Ante este escenario tan dramático, es fácil comprender que las pandillas se nutren por el fracaso de los distintos gobiernos y por la indiferencia que muchas veces alcanza a la sociedad, esa misma que pronto se vuelve blanco o enemiga de las pandillas, llámense estas “G9”, “Salvatrucha”, “Barrio” y demás.
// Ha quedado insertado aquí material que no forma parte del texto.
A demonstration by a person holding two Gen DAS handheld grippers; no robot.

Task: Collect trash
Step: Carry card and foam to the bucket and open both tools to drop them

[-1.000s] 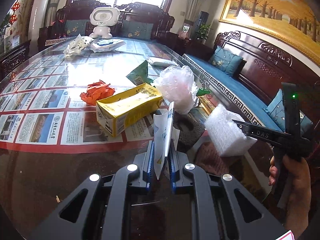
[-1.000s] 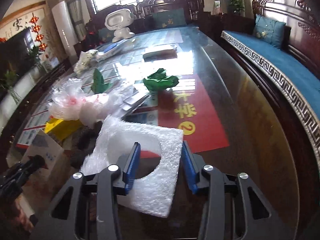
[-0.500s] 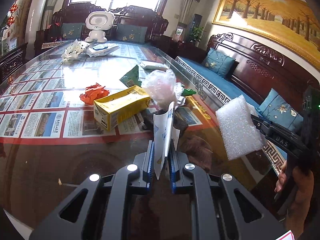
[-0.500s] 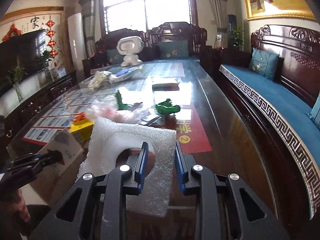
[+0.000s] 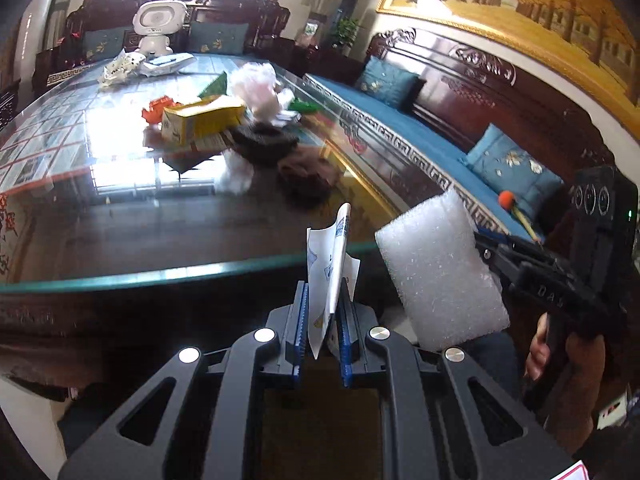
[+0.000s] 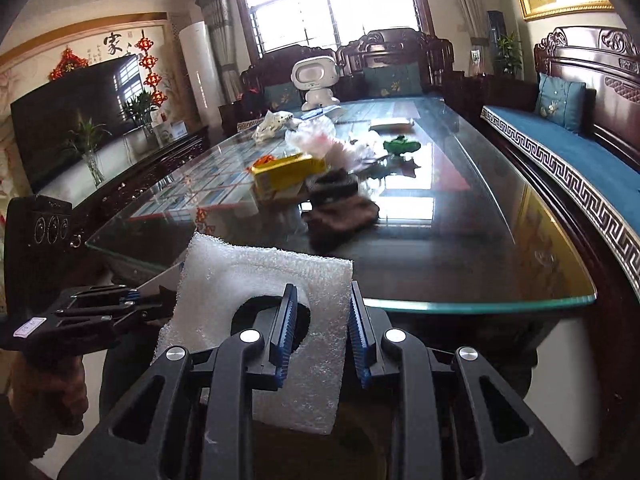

Lo peor de todo es que en la mayoría de casos, estos grupos o bandas, se convierten en aliados de estructuras de narcotráfico –los cárteles de la droga–, que las utilizan como fuerza de ataque o intimidación, incluso en sus particulares guerras internas por el control territorial.

Lo peor del caso es que las pandillas se van “desarrollando” en la medida en que tienen éxito en sus crímenes primarios y ven el potencial que hay en el mencionado narcotráfico, pero también en la trata de personas o el traslado de migrantes indocumentados. Su expansión en los negocios ilegales es cuestión de tiempo cuando no se combaten las causas.

El Salvador ha tomado la vía de la represión –aunque violando derechos humanos de muchos–, pero aún se debe esperar para ver si el Estado –léase Nayib Bukele– dará una respuesta más de fondo a las causas que originan y alimentan a las pandillas, pues de lo contrario solo se verá un paréntesis en sus actividades criminales en esa pequeña nación centroamericana.

En Haití la situación es crítica, pues, aunque se logre la restauración del orden político, las temibles pandillas seguirán siendo un “poder detrás del trono”, al que, al menos por el momento, pareciera que no se le puede confrontar de forma frontal y directa, no sin el apoyo de la comunidad internacional. No se trata de promover intervención extranjera, se trata de reconocer que estamos ante un Estado que requiere ayuda externa para salir adelante.

La crisis haitiana debe llamar a la reflexión a otros países. El camino no puede ser exclusivamente meter presos a todos los pandilleros, el camino es que los gobiernos de los países que están afectados con este cáncer, comprendan que tienen que trabajar en la prevención, que no es otra que educación, oportunidades de empleo, salud y un eficiente sistema de justicia. ¡Es hacer que la democracia funcione!